5hbu

From Proteopedia

Structure of the E. coli nucleoid occlusion protein SlmA bound to DNA and the C-terminal tail of the cytoskeletal cell division protein FtsZ

Structural highlights

5hbu is a 13 chain structure with sequence from Escherichia coli K-12 and Synthetic construct. Full crystallographic information is available from OCA. For a guided tour on the structure components use FirstGlance.
Method:	X-ray diffraction, Resolution 2.6Å
Resources:	FirstGlance, OCA, PDBe, RCSB, PDBsum, ProSAT

Function

FTSZ_ECOLI Essential cell division protein that forms a contractile ring structure (Z ring) at the future cell division site. The regulation of the ring assembly controls the timing and the location of cell division. One of the functions of the FtsZ ring is to recruit other cell division proteins to the septum to produce a new cell wall between the dividing cells. Binds GTP and shows GTPase activity. Polymerization and bundle formation is enhanced by CbeA.[HAMAP-Rule:MF_00909]

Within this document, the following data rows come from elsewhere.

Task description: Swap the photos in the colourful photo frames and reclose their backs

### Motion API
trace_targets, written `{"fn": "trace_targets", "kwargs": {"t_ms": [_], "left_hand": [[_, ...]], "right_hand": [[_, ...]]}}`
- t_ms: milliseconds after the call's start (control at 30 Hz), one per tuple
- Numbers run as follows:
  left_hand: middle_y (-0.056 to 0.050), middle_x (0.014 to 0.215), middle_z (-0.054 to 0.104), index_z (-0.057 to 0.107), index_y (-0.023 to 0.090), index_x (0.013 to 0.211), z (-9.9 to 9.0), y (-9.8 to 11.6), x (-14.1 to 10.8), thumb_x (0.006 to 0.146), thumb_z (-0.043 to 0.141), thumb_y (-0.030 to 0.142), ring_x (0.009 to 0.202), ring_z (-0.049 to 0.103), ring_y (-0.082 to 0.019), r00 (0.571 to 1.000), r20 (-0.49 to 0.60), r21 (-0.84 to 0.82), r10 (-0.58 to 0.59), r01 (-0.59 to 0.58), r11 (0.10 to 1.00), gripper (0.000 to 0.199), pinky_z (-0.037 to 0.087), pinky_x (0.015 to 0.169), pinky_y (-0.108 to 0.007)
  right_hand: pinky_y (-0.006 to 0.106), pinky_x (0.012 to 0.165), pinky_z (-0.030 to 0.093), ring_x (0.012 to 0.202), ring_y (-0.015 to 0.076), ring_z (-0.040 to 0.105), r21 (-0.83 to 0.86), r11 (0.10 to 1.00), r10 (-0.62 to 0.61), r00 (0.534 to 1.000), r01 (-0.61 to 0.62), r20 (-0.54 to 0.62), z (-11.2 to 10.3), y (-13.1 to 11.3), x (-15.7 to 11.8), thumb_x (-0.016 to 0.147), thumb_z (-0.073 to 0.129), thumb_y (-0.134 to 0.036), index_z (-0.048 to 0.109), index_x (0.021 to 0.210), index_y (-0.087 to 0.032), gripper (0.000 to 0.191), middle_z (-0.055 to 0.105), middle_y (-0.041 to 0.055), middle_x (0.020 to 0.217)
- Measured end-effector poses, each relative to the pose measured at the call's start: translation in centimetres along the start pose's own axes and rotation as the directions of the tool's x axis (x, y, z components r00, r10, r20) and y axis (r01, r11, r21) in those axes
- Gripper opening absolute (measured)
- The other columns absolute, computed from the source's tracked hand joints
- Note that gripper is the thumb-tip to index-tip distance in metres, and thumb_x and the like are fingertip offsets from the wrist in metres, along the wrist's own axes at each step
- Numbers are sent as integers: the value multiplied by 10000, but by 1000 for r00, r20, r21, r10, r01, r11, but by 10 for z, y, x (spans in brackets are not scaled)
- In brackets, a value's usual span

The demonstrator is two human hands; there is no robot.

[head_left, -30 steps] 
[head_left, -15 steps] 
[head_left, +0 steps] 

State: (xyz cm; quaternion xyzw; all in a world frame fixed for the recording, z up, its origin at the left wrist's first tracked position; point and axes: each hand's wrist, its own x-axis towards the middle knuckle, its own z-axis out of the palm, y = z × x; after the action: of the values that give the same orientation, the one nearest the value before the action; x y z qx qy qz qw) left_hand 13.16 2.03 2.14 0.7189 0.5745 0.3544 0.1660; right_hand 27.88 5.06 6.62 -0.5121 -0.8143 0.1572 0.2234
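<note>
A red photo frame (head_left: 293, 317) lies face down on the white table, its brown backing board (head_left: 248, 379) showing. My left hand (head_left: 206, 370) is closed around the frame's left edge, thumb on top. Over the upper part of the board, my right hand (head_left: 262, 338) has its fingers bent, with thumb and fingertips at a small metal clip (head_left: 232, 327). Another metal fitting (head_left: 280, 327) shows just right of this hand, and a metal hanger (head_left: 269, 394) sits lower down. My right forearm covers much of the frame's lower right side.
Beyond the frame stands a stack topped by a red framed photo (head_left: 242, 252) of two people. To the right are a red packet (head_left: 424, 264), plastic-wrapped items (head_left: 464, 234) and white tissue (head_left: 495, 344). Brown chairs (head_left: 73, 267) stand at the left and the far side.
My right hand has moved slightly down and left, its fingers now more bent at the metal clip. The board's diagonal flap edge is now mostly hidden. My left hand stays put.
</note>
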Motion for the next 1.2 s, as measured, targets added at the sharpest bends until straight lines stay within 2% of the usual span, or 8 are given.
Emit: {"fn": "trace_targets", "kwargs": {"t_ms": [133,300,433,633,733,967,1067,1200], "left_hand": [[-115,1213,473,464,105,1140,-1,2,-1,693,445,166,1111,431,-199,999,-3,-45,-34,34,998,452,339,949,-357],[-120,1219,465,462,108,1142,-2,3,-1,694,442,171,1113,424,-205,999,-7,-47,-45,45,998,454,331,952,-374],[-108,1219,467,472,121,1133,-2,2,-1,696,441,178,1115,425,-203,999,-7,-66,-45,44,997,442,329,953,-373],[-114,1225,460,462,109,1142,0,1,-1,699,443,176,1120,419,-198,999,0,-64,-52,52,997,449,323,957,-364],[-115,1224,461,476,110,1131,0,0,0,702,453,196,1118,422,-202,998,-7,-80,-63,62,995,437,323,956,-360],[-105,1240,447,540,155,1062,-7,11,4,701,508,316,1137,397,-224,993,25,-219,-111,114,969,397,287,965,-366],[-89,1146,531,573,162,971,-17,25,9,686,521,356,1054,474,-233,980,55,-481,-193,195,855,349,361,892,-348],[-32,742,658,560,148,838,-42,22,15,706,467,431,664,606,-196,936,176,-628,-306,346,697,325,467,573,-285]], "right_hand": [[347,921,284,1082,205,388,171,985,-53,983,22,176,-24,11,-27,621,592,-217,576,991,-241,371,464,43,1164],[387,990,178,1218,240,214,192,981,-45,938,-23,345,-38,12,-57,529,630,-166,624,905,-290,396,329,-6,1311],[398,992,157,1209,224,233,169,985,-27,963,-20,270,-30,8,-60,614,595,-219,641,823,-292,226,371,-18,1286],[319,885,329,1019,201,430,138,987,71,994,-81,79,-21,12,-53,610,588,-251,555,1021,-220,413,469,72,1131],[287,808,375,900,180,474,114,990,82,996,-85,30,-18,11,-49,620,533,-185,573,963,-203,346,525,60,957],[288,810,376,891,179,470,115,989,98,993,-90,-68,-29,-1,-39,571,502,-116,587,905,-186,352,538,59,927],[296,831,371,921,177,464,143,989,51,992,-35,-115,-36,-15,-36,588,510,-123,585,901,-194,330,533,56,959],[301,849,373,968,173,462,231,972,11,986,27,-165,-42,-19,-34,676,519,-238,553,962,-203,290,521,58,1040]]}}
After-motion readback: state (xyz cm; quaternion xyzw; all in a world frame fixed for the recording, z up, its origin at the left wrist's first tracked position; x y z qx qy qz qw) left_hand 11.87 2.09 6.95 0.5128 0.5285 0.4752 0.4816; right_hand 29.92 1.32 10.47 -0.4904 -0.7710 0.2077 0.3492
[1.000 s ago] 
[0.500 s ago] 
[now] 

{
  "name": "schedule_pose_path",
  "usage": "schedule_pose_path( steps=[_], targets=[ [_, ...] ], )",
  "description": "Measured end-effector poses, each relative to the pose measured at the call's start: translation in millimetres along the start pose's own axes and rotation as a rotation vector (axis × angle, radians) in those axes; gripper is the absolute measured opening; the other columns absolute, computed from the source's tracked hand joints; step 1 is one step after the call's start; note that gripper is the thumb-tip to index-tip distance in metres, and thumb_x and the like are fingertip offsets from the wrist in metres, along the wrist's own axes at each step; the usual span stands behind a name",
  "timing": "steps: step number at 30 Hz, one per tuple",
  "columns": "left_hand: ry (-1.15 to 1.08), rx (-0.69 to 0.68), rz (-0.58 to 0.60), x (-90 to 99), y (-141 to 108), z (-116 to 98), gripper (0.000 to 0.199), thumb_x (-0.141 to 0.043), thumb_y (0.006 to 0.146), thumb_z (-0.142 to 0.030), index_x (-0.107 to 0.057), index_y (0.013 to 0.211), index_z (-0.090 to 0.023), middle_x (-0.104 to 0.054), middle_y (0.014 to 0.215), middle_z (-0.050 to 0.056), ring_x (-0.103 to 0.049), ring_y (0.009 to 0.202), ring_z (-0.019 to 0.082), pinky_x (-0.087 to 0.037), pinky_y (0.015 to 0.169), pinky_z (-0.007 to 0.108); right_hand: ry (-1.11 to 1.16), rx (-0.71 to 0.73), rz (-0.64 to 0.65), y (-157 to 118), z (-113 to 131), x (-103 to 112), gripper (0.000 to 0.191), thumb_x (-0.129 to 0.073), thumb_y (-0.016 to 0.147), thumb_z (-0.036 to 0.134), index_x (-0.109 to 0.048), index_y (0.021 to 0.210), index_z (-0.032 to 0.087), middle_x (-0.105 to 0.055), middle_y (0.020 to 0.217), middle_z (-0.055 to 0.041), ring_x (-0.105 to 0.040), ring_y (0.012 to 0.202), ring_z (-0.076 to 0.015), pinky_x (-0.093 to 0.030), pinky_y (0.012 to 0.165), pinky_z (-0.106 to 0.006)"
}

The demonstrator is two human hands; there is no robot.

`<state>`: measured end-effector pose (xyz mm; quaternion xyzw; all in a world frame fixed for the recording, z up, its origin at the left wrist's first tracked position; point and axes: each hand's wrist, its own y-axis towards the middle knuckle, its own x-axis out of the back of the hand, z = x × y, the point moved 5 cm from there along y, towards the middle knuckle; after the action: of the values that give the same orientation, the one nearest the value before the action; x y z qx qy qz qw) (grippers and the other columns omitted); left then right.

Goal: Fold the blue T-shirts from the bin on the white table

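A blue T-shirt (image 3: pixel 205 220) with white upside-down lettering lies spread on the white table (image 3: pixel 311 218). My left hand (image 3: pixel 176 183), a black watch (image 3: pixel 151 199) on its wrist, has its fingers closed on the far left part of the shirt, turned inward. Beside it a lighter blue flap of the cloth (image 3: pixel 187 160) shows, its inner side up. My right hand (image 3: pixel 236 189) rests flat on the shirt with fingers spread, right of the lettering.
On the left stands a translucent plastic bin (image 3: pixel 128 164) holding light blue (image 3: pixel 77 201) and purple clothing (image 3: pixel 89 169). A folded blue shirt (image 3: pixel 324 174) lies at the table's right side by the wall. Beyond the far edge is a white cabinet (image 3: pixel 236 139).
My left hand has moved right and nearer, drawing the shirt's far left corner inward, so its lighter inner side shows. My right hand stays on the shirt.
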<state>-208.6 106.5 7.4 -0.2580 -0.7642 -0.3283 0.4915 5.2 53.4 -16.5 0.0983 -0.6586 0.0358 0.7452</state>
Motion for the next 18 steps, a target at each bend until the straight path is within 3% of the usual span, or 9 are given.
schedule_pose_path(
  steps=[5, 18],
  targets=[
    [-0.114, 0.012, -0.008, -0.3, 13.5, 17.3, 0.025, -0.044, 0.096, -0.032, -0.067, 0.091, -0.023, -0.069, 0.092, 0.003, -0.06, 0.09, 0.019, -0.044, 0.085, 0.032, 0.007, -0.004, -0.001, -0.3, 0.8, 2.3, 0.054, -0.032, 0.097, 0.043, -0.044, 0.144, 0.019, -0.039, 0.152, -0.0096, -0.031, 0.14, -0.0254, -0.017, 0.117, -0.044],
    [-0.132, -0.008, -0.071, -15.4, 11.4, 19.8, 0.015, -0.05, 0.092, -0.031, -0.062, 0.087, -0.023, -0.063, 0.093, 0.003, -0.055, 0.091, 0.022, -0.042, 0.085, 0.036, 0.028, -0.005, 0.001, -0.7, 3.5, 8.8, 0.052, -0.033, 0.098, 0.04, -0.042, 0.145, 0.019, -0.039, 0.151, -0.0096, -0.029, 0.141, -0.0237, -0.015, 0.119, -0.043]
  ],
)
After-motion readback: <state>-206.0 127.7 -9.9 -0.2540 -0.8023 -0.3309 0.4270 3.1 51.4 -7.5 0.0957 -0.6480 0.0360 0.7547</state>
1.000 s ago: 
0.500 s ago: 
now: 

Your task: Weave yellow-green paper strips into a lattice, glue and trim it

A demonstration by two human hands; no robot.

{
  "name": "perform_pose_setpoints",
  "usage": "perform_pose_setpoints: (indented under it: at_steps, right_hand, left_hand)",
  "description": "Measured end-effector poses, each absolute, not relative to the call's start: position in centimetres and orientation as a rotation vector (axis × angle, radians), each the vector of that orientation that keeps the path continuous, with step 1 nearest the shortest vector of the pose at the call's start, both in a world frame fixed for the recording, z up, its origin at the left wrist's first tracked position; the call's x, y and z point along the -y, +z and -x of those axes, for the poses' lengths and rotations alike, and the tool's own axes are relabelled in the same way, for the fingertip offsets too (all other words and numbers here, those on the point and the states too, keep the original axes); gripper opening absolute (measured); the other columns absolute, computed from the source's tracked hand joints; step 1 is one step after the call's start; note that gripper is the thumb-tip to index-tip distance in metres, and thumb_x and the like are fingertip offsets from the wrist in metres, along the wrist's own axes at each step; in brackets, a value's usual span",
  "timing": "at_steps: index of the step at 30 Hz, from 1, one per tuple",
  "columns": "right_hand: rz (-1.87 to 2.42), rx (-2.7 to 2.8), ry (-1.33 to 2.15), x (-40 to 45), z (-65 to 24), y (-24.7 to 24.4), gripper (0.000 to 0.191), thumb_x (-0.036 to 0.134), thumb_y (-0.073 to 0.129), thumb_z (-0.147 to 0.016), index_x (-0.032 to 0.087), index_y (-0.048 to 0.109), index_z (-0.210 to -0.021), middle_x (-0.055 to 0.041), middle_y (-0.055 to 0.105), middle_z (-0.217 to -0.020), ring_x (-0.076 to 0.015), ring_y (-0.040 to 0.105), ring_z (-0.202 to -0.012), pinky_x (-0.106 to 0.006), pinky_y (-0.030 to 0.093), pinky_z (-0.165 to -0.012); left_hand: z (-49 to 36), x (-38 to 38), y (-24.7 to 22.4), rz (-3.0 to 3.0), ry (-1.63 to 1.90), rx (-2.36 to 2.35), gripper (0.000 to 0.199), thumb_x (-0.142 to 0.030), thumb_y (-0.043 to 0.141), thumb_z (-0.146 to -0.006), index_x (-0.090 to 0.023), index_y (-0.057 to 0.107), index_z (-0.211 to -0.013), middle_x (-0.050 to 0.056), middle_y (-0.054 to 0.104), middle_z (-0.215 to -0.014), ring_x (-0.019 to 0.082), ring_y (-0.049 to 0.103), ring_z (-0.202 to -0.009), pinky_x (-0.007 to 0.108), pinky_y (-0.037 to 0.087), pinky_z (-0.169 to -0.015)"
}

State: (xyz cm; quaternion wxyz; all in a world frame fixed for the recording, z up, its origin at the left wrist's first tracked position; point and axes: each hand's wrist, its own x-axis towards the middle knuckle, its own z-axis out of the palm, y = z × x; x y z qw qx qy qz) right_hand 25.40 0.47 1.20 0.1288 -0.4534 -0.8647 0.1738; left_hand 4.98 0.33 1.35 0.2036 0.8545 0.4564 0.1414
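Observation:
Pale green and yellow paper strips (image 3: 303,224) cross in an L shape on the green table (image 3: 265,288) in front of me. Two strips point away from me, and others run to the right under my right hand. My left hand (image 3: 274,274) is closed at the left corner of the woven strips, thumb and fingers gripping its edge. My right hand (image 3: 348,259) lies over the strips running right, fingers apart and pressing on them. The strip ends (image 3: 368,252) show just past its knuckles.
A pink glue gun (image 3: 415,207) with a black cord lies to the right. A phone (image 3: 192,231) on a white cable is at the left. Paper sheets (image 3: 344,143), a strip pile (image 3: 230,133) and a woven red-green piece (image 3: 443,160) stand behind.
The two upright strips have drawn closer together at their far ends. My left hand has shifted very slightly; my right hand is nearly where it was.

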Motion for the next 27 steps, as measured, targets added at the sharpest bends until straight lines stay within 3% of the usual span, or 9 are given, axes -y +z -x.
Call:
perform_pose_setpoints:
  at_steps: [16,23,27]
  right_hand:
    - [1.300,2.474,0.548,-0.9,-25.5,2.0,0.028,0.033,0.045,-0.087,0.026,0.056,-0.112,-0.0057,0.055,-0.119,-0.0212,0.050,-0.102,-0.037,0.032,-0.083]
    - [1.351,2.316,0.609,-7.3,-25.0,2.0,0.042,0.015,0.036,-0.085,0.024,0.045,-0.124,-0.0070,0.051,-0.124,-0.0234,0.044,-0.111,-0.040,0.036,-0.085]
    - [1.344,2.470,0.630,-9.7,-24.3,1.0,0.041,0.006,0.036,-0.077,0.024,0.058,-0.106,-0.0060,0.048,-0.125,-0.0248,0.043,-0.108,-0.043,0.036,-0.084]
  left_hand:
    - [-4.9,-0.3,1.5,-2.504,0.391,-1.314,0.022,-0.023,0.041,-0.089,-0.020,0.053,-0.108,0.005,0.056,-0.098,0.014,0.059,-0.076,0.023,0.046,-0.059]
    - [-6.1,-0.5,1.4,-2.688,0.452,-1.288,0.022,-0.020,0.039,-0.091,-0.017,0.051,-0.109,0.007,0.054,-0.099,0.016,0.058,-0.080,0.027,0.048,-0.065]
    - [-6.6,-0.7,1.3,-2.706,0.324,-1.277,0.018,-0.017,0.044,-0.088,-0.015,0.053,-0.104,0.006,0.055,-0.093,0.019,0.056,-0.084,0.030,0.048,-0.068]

Publication Abstract from PubMed

Cell division in most prokaryotes is mediated by FtsZ, which polymerizes to create the cytokinetic Z ring. Multiple FtsZ-binding proteins regulate FtsZ polymerization to ensure the proper spatiotemporal formation of the Z ring at the division site. The DNA-binding protein SlmA binds to FtsZ and prevents Z-ring formation through the nucleoid in a process called "nucleoid occlusion" (NO). As do most FtsZ-accessory proteins, SlmA interacts with the conserved C-terminal domain (CTD) that is connected to the FtsZ core by a long, flexible linker. However, SlmA is distinct from other regulatory factors in that it must be DNA-bound to interact with the FtsZ CTD. Few structures of FtsZ regulator-CTD complexes are available, but all reveal the CTD bound as a helix. To deduce the molecular basis for the unique SlmA-DNA-FtsZ CTD regulatory interaction and provide insight into FtsZ-regulator protein complex formation, we determined structures of Escherichia coli, Vibrio cholera, and Klebsiella pneumonia SlmA-DNA-FtsZ CTD ternary complexes. Strikingly, the FtsZ CTD does not interact with SlmA as a helix but binds as an extended conformation in a narrow, surface-exposed pocket formed only in the DNA-bound state of SlmA and located at the junction between the DNA-binding and C-terminal dimer domains. Binding studies are consistent with the structure and underscore key interactions in complex formation. Combined, these data reveal the molecular basis for the SlmA-DNA-FtsZ interaction with implications for SlmA's NO function and underscore the ability of the FtsZ CTD to adopt a wide range of conformations, explaining its ability to bind diverse regulatory proteins.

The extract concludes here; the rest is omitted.